После окрашивания препараты промывают
в воде или спирте, чтобы удалить избыток
красителя; после этого окрашенными остаются
только те структуры, которые поглощают
данный краситель. Чтобы препарат сохранялся
в течение достаточно долгого времени,
окрашенный срез накрывают покровным
стеклом, смазанным каким-нибудь клейким
веществом, которое постепенно затвердевает.
Для этого используют канадский бальзам
(природная смола) и различные синтетические
среды. Приготовленные таким образом препараты
можно хранить годами. Для изучения тканей
в электронном микроскопе, позволяющем
выявить ультраструктуру клеток и их компонентов,
применяют другие методы фиксации (обычно
с использованием осмиевой кислоты и глутаральдегида)
и другие среды для заливки (обычно эпоксидные
смолы).

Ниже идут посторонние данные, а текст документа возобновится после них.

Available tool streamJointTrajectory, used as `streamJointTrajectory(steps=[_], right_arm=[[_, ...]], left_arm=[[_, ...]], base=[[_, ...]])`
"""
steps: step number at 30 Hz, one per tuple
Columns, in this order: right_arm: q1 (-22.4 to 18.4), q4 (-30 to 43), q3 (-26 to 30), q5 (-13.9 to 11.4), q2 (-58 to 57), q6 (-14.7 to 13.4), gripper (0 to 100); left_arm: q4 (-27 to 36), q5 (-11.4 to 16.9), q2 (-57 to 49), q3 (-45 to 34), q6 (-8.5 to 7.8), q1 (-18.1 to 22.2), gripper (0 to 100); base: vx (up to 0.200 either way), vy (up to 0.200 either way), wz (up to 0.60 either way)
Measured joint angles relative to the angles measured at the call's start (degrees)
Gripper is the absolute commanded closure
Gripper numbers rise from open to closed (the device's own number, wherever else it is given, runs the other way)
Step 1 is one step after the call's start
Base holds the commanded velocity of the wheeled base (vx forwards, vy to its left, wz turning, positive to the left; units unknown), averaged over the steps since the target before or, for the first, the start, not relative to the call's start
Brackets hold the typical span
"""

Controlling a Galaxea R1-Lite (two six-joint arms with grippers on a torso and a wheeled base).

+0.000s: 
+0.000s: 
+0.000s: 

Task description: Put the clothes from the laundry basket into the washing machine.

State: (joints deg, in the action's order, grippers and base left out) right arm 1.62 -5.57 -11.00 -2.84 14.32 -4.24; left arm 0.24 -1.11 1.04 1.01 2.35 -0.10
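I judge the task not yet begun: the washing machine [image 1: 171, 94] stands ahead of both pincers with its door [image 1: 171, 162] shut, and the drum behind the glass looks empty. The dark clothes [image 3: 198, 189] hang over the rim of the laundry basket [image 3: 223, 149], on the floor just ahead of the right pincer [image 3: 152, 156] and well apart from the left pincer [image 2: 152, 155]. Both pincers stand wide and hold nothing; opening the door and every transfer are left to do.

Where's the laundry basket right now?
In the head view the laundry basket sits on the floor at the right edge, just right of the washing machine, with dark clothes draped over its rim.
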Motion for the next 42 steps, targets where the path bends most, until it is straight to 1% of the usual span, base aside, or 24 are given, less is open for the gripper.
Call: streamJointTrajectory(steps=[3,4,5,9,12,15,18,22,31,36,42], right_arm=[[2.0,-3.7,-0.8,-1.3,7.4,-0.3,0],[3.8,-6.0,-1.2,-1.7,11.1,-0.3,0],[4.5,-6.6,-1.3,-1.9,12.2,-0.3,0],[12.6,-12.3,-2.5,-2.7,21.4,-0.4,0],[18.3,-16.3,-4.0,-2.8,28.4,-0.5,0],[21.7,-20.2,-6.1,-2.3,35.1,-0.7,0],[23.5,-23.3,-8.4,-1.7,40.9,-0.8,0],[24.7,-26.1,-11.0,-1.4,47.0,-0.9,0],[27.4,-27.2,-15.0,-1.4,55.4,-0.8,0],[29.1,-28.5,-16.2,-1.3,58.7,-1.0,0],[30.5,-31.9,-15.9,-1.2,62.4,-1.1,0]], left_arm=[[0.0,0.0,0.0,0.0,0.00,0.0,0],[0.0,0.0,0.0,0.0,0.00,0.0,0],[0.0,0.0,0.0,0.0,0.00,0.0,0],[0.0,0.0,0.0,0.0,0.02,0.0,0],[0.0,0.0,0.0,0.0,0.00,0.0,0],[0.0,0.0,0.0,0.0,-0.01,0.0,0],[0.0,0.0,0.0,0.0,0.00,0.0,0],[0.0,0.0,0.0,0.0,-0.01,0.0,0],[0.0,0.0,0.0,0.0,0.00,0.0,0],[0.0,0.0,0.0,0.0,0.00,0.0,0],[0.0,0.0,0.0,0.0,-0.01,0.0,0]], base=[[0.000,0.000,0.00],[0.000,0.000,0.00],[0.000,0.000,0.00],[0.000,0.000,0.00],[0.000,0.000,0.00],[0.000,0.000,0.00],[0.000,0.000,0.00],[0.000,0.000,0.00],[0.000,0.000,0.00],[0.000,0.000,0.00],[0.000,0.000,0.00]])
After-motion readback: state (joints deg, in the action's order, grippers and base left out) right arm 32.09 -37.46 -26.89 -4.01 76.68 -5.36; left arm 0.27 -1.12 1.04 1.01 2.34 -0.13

Специальный ультрамикротом со
стеклянным или алмазным ножом позволяет
получать срезы толщиной менее 1 мкм, а
постоянные препараты монтируют не на
предметных стеклах, а на медных сеточках.

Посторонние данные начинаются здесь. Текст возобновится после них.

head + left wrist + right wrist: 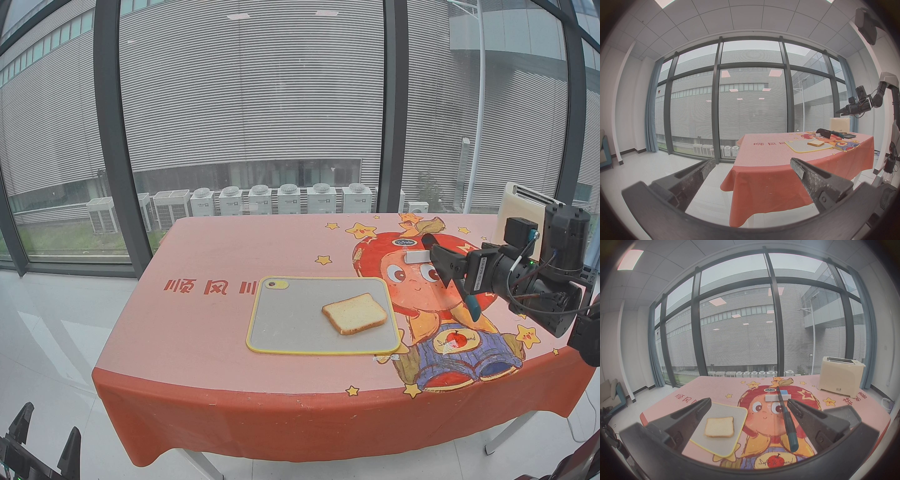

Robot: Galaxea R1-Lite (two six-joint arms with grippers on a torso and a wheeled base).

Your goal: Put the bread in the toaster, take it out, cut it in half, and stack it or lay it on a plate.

Недавно были созданы методы, позволяющие
применять ряд обычных гистологических
процедур окрашивания после того, как
ткань была подвергнута фиксации и заливке
для электронной микроскопии. Для описанного
здесь трудоемкого процесса необходим
квалифицированный персонал, однако при
массовом производстве микроскопических
препаратов используют конвейерную технологию,
при которой многие этапы обезвоживания,
заливки и даже окрашивания производятся
автоматическими приборами для проводки
тканей. В тех случаях, когда необходимо
срочно поставить диагноз, в частности
во время хирургической операции, ткани,
полученные при биопсии, быстро фиксируют
и замораживают. Срезы таких тканей изготавливают
за несколько минут, не заливают и сразу
окрашивают. Опытный патоморфолог может
по общему характеру распределения клеток
сразу поставить диагноз. Однако для детального
исследования такие срезы непригодны.